В соприкосновении с одним из наиболее жизненных для России вопросов – аграрным – он не поколебался отбросить роковую концепцию о мире, принесшую столько зла, и принять вопреки ожесточенному сопротивлению систему мелкой собственности. С другой стороны, к несчастью, он не оказался способным подняться над особо опасными теориями славянофилов, и это вызвало, несмотря на все мои усилия переубедить его, чрезвычайную склонность к сильному, неумеренному национализму, что вызвало самые печальные последствия и в конце концов повело к разрыву наших политических отношений.
Портрет этого замечательного человека, который я попытался набросать, был бы неполон, если бы я не отметил его чудесный ораторский дар. В своём первом обращении к Думе он показал себя оратором исключительного дарования. Я употребляю слово "показал", потому что до этого времени никто не знал об его ораторском таланте, и, по всей вероятности, он сам не знал о том, что он обладает таким талантом, потому что ранее в России не было учреждения, в котором можно было бы обнаружить свои ораторские способности.
Когда после вхождения в кабинет Горемыкина я обратил своё внимание на Думу, зрелище, которое мне представилось, было совершенно необычайное.
Я уже говорил, как я был поражён наличием большого количества крестьян среди депутатов, которые фигурировали на торжественной церемонии открытия Думы в Зимнем дворце.
Согласно избирательному закону, Дума включала 524 депутата, но выборы ещё не закончились в некоторых частях империи, и не более 500 депутатов присутствовали при открытии Думы. Из этого числа около 200 депутатов принадлежали к крестьянскому сословию. На первом месте стояли кадеты, которые по причинам, мною уже изложенным, получили перевес над консерваторами и умеренными либералами, или октябристами. Кадетская партия, обнаруживавшая радикальные тенденции, очень прочно и строго организованная, насчитывала 161 члена и усиливалась двумя группами, менее радикальными, но всегда голосовавшими вместе с кадетами, – "партией демократических реформ" и "партией мирного обновления". Эти партии были немногочисленны, но они имели в своих рядах несколько значительных лиц.
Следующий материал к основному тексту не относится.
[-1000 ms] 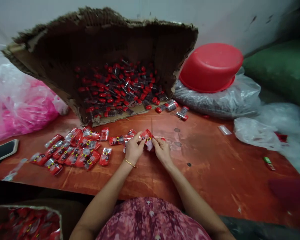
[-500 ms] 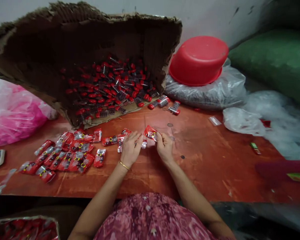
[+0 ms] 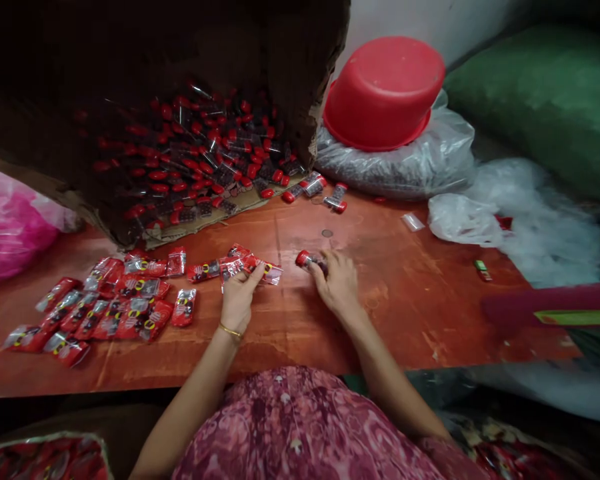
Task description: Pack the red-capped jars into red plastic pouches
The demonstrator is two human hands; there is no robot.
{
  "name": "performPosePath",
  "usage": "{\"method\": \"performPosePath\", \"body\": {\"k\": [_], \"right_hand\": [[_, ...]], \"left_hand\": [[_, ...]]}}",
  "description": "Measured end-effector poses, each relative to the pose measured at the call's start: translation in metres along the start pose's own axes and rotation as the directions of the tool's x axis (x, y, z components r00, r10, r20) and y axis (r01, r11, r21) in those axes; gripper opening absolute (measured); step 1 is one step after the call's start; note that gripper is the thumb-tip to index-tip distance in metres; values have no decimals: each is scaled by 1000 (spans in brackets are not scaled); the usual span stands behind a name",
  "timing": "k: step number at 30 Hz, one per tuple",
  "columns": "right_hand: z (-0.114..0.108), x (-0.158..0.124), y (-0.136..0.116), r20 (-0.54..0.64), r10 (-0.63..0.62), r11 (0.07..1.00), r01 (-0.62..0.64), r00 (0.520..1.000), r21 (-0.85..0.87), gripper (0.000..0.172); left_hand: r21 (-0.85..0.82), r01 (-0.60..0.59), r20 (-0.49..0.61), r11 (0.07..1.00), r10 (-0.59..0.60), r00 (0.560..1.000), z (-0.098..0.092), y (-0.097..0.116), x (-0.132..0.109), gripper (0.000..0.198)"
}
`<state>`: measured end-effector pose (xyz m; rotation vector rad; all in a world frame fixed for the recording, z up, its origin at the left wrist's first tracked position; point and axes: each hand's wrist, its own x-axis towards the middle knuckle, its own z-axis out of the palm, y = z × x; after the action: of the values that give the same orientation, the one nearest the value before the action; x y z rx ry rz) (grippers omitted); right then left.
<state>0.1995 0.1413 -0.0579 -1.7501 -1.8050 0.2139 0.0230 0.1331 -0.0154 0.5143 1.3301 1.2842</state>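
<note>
My left hand [image 3: 239, 303] pinches a flat red printed packet [image 3: 271, 272] with a clear end, just over a few other red packets [image 3: 203, 271]. In my right hand [image 3: 341, 285] is a small clear container [image 3: 306, 259] with red ends and dark contents, gripped between thumb and fingers. The container and the packet are apart, a short gap between them. Left of my hands, many filled red packets [image 3: 125, 313] lie in a loose group. One more packet [image 3: 184, 307] lies by itself at the group's right.
A torn cardboard box [image 3: 310, 133] on its side holds a heap of red-ended containers [image 3: 215, 153]. Loose containers [image 3: 336, 198] lie by its mouth. An upturned red tub [image 3: 385, 93] rests on a clear bag [image 3: 395, 173]. A pink bag [image 3: 15, 220] stands left; plastic bags [image 3: 463, 219] lie right.
The red packet has gone from my right hand to my left. My right hand now holds a small red-ended container. The view has shifted slightly, toward the right and down.
</note>
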Motion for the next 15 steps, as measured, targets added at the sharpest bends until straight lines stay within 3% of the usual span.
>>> {"method": "performPosePath", "body": {"k": [2, 5, 8, 11, 13, 15], "right_hand": [[0, 4, 14, 49, 36, 989, -28, 998, -143, 39], [5, 3, 22, 137, 14, 991, 5, 991, -136, 29], [8, -5, 20, 110, 79, 995, -84, 991, 49, 23], [3, -16, 16, 112, 87, 914, -124, 990, 386, 26], [-5, -23, 12, 95, 2, 853, -51, 995, 519, 30], [-13, -27, 8, 20, -142, 850, 112, 990, 515, 31]], "left_hand": [[-14, 61, 3, 998, -60, 998, 1, 1, 1, 39], [-44, 138, 13, 989, -138, 990, 4, 0, 2, 43], [-78, 173, 18, 982, -172, 985, 2, -2, 1, 45], [-89, 225, 37, 970, -223, 974, -3, -3, 1, 42], [-93, 274, 70, 957, -268, 961, -5, -3, 1, 39], [-97, 324, 107, 941, -314, 943, -7, -3, 1, 35]]}}
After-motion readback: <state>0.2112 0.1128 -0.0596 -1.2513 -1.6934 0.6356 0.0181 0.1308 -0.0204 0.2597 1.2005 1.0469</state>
Умеренные либералы, или октябристы, были представлены незначительным количеством депутатов, которые едва отличались от консерваторов, вместе с которыми они насчитывали около трети общего количества депутатов. Социалисты насчитывали всего 17 депутатов, причём они не были избраны как таковые, потому что обе революционные партии – социалисты-революционеры и социал-демократы – отказались принять участие в выборах, требуя созыва Учредительного собрания и всеобщего избирательного права, а по отношению к Думе и к манифесту 1905 года ими был объявлен бойкот. Национально-автономистские группы: польская, латвийская, эстонская, литовская и западных губерний – насчитывали все вместе 70 депутатов и держались демократических тенденций, исключая польской группы, которая была консервативной, но по причинам национальным присоединилась к оппозиционным правительству партиям. Наконец, имелось некоторое количество депутатов, которые не принадлежали ни к одной из партий и колебались, кому отдать свои голоса, решив в конце концов голосовать вместе с оппозицией.